A MONUMENT dedicated to one of the founder fathers of Rangers has been targeted by vandals.

The tribute to Peter Campbell was unveiled three weeks ago in Penarth, Wales where the Scot set sail on a voyage to India.

Born in the late 1850s in Rhu in Argyll, Campbell was one of the four founding members and made 24 Scottish Cup appearances for the club.

The 25-year-old was on board the St Columba with a cargo of coal bound for India when the ship was hit by a storm. He drowned in the Bay of Biscay in France in March 1883.

Russell Calderwood of the Cardiff Rangers Supports Club said he intended to speak to Penarth Council about having a perspex cover fitted to protect the memorial.

A spokesman for Rangers heritage group The Founders Trail said: "To the scumbag who went out of his way, in a quiet corner of Wales, and attempted to erase the name of our Founder Peter Campbell and that of Rangers Football Club from the inscription.

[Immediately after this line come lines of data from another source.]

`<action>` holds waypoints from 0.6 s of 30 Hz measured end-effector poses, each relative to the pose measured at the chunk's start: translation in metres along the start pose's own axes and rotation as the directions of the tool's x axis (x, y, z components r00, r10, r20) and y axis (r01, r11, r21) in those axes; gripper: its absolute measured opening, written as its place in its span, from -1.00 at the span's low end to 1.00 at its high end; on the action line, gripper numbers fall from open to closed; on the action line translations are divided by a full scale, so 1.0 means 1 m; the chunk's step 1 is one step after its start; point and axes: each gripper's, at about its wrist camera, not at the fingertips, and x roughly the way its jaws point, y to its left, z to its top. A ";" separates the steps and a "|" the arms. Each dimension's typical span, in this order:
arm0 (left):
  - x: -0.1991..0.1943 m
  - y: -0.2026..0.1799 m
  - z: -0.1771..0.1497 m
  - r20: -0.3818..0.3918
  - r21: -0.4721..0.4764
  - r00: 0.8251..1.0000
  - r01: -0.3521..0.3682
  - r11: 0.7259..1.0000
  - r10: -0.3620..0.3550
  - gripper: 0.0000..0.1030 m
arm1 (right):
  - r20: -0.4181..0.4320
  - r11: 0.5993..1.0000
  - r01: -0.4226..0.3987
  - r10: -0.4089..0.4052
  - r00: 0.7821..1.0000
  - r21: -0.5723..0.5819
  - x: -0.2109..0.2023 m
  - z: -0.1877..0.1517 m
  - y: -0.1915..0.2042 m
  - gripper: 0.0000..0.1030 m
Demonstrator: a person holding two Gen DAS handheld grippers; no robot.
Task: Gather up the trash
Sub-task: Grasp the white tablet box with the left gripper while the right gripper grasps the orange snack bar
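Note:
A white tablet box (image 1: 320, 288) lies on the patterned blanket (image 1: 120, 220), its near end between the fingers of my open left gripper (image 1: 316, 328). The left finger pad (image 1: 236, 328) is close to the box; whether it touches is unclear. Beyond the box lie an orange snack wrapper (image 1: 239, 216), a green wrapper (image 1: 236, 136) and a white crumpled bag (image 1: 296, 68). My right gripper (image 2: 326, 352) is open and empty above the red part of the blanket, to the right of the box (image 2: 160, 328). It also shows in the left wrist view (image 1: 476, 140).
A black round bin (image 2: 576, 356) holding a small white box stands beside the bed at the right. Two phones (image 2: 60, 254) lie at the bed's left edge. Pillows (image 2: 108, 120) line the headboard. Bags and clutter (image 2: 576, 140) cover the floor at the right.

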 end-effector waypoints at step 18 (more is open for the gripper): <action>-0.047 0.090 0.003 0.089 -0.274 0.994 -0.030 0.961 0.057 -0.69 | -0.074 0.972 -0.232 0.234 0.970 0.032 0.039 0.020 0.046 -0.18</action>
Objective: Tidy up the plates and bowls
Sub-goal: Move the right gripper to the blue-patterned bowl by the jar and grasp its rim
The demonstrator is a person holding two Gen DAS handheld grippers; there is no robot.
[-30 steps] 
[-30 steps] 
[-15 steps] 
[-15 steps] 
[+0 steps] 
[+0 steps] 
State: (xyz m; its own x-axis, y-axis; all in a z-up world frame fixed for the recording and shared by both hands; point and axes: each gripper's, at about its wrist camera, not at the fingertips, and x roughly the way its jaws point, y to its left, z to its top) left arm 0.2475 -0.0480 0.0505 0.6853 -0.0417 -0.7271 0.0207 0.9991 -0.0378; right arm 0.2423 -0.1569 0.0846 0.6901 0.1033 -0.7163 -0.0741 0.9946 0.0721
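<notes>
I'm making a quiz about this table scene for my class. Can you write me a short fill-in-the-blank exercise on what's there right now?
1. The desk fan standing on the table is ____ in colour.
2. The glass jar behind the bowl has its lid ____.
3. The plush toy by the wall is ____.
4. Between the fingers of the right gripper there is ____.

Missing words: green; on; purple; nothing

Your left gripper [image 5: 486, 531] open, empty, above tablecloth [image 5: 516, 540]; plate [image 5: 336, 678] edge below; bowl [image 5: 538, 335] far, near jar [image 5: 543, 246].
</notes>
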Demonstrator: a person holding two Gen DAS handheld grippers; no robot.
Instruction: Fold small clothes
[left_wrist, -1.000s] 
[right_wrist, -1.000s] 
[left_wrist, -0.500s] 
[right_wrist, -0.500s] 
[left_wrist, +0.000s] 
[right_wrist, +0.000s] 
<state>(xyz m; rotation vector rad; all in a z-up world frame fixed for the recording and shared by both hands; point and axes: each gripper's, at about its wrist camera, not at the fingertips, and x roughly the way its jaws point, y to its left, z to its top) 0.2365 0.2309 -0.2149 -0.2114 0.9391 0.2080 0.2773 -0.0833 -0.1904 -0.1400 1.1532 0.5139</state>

"Did you even for a second consider that this memorial is a dedication not only to Peter Campbell but to every soul who perished when the St Columba went down?

"No, your brain capacity obviously couldn’t stretch there. Let me assure you now that your pathetic efforts were futile."

"Our restoration work will continue with greater pace than ever before.

"We will continue to place these memorials , re-erect and repair those fallen and forever celebrate the names of those who made our club the world’s most successful."